[Recorded data]
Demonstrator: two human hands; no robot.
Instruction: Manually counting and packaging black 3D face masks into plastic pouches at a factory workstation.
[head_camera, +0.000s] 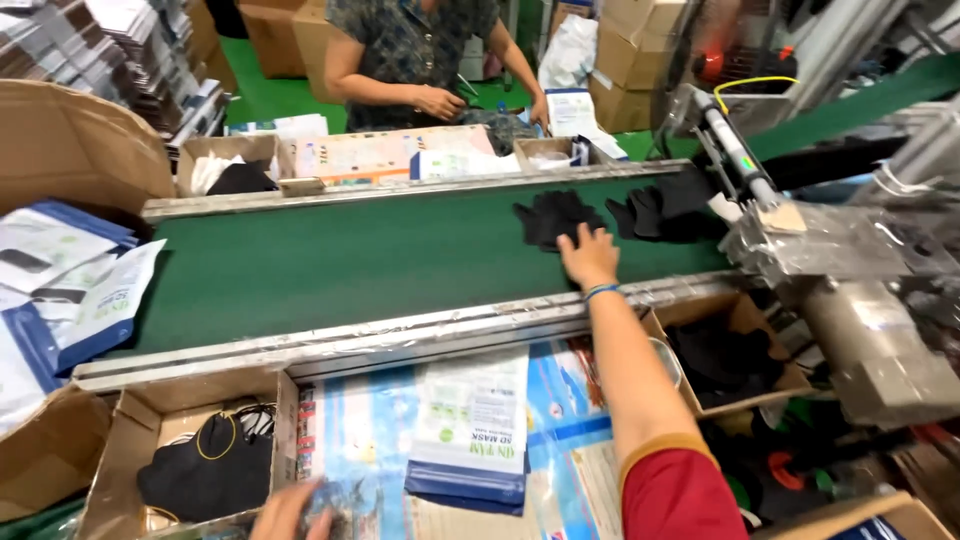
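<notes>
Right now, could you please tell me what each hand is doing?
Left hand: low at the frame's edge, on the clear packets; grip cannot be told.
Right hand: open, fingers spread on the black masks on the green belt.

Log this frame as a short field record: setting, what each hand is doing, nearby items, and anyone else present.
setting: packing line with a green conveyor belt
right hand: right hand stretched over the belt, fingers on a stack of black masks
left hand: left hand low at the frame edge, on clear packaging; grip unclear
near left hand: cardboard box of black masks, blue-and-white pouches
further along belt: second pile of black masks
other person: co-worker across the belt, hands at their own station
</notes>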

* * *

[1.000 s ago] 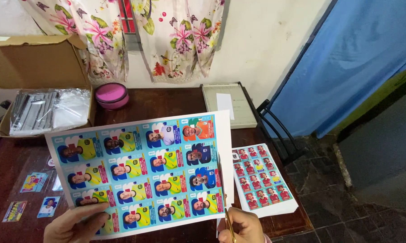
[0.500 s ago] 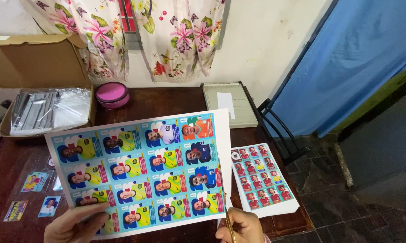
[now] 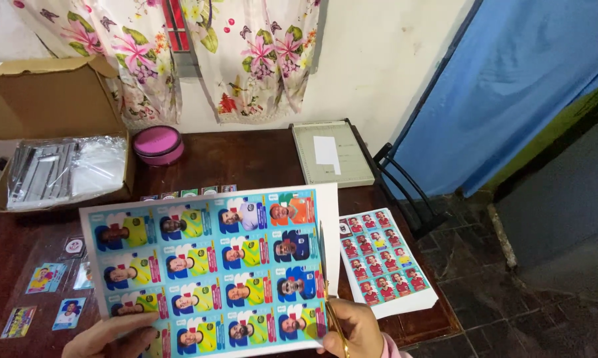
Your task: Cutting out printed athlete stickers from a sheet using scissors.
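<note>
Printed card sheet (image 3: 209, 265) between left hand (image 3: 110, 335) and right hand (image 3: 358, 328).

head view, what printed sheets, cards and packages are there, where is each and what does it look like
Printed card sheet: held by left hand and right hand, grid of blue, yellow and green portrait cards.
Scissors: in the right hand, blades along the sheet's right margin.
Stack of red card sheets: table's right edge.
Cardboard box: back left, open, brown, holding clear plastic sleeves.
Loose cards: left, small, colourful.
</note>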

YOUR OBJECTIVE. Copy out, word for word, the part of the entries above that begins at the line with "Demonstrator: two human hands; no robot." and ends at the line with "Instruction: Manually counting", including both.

RESPONSE AREA.
Demonstrator: two human hands; no robot.
Instruction: Manually counting and packaging black 3D face masks into plastic pouches at a factory workstation.

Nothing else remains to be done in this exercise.